## Exercise objective
With pictures excluded, give again exactly the lines running from the one holding "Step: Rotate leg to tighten" through the end of the listing below.

## Dataset section
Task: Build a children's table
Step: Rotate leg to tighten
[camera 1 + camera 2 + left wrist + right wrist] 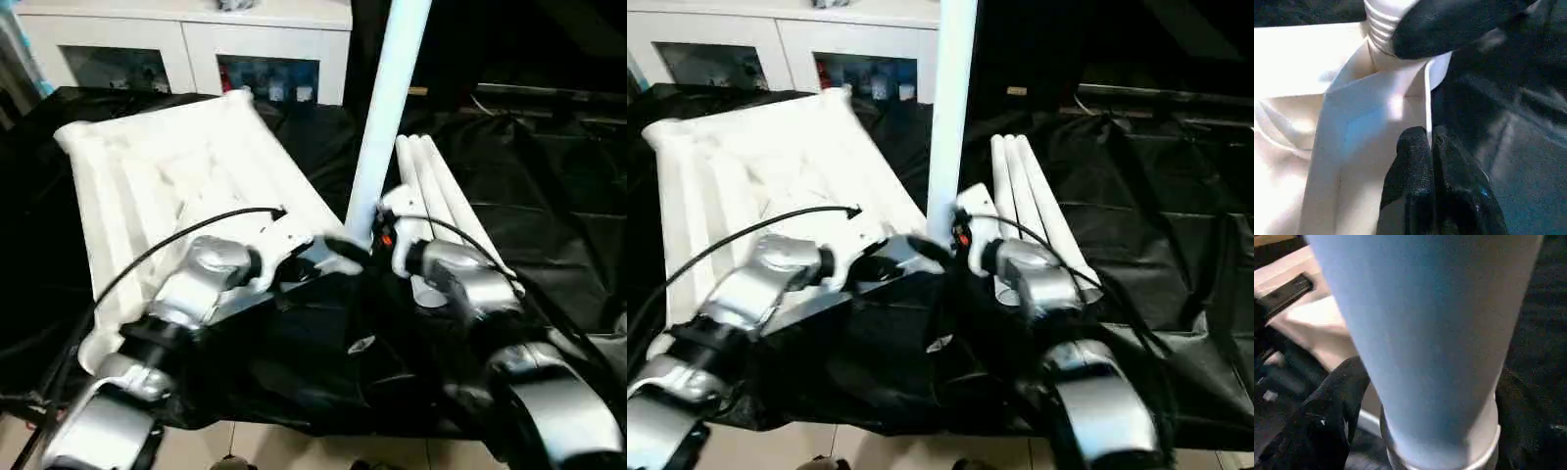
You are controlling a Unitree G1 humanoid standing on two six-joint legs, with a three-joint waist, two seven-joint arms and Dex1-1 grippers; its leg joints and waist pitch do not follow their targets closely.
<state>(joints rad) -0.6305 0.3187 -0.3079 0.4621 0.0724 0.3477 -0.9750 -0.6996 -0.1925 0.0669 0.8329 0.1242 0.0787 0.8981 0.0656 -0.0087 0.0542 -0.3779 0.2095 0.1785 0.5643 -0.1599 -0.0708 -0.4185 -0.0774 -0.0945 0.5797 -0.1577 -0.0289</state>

## Output of the task
Step: Rotate leg to tighten
[camera 1 + camera 2 + left wrist + right wrist] 
You are controlling a Unitree G1 humanoid standing on two six-joint legs, with a three-joint waist, two seven-joint arms and Dex1-1 grippers; its leg joints and waist pitch do not follow their targets closely.
<state>(joints rad) -0.6305 0.3187 -0.3079 0.4621 0.0724 0.3477 -0.9750 -0.6996 -0.1925 0.0669 0.8329 0.1242 0.0787 0.8981 0.0656 -0.0087 0.0542 -0.3779 0.2095 0.1785 0.5643 -0.1599 -0.0708 -0.4185 -0.0774 -0.0945 0.5797 -0.1577 -0.0289</state>

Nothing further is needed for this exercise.